**What is being asked**
For the material that follows, return exactly the lines from the one with "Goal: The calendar" through the one with "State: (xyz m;", both ends included.

**Information provided**
—————

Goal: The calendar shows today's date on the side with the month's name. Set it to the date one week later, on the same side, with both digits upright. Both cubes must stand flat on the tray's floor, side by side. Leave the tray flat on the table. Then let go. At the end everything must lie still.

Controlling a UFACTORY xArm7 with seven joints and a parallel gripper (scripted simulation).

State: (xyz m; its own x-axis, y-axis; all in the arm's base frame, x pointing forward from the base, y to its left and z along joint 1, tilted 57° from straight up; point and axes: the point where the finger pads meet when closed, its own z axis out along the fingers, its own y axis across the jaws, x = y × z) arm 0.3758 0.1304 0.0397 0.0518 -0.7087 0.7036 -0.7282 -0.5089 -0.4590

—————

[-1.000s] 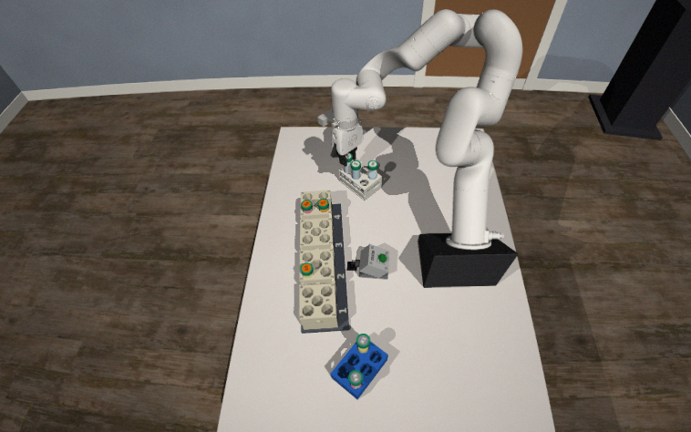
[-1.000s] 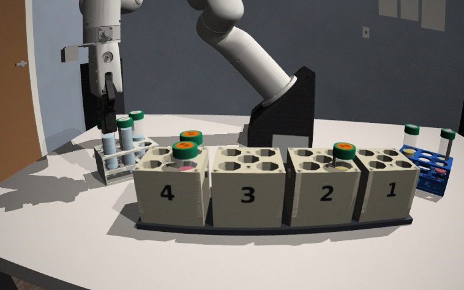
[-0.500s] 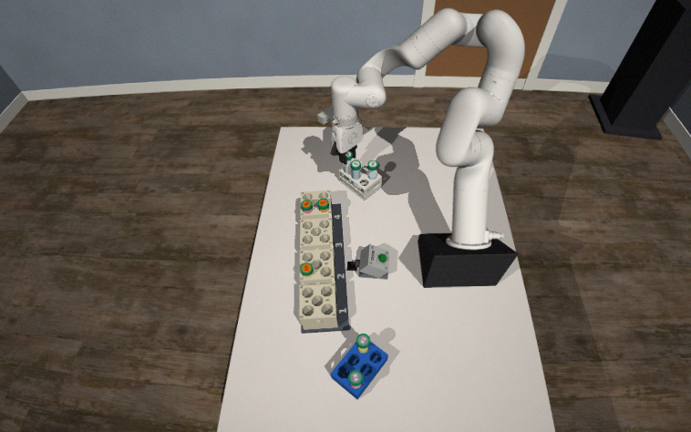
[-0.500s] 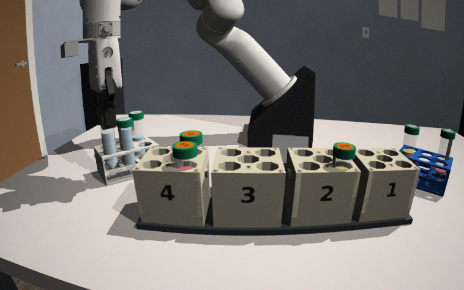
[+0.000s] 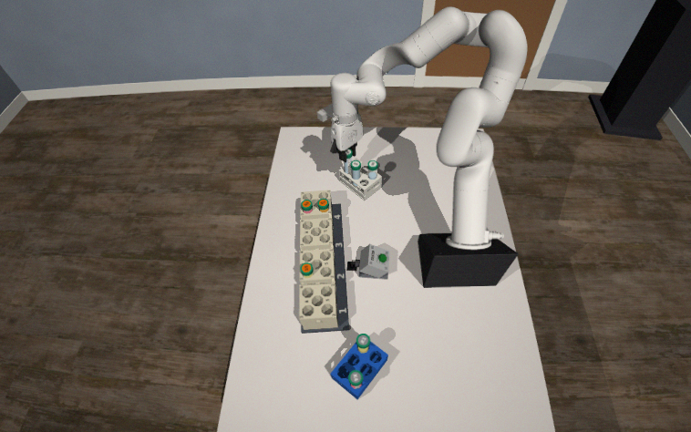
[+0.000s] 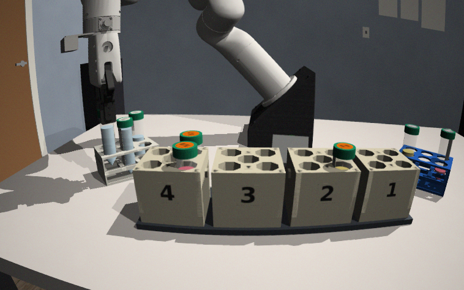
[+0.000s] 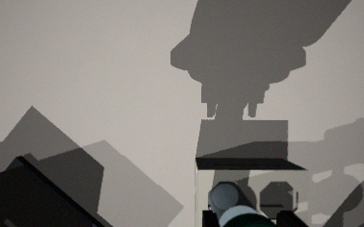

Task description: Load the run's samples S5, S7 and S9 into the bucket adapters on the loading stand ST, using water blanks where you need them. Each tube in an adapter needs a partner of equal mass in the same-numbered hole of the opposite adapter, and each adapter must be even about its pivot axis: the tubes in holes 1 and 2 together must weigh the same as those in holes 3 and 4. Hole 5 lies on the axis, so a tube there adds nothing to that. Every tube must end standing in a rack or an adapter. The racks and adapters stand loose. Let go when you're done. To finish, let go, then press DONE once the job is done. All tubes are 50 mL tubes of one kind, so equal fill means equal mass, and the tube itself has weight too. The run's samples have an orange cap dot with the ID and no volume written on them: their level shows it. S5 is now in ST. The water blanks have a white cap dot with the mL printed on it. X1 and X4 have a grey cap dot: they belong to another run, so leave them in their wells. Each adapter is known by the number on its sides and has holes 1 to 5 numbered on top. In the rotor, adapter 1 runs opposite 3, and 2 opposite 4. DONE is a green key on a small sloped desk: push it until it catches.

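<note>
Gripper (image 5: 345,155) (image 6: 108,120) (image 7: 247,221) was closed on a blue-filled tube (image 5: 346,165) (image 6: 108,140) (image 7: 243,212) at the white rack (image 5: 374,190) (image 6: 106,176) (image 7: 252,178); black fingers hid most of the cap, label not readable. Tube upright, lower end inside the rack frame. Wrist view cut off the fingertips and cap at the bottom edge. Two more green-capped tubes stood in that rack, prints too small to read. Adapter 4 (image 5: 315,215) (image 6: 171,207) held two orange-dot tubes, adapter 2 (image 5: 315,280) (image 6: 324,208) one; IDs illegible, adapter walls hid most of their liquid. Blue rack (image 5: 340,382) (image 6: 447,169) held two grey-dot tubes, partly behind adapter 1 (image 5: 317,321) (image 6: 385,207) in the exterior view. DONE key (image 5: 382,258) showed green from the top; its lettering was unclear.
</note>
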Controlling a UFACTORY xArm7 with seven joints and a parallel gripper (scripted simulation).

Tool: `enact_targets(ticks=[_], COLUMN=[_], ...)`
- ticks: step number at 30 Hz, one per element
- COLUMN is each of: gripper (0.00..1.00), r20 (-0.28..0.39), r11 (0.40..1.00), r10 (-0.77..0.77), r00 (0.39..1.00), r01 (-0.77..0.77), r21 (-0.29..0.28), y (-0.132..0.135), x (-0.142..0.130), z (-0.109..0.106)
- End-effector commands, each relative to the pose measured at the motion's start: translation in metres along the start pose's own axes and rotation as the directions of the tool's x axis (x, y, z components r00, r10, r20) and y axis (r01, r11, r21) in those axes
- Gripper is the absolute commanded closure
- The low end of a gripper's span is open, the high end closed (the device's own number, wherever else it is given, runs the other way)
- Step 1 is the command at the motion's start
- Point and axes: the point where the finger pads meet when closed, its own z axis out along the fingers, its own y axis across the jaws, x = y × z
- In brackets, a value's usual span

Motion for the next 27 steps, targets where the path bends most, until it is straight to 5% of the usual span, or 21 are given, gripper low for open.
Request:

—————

**Output of the exercise**
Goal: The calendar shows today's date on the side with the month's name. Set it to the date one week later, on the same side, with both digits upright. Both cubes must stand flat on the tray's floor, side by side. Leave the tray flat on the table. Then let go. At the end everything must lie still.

Controlling a UFACTORY xArm7 with seven joints and a parallel gripper (scripted simulation).

State: (xyz m; its own x-axis, y-axis; all in the arm's base frame, x pointing forward from the base, y to its left and z along joint 1, tilted 57° from straight up; point and axes: the point where the finger pads meet when closed, its own z axis out along the fingers, its own y axis across the jaws, x = y × z) arm 0.3758 0.1304 0.0397 0.0518 -0.7087 0.7036 -0.7282 -0.5089 -0.4590

This completes the answer to the exercise.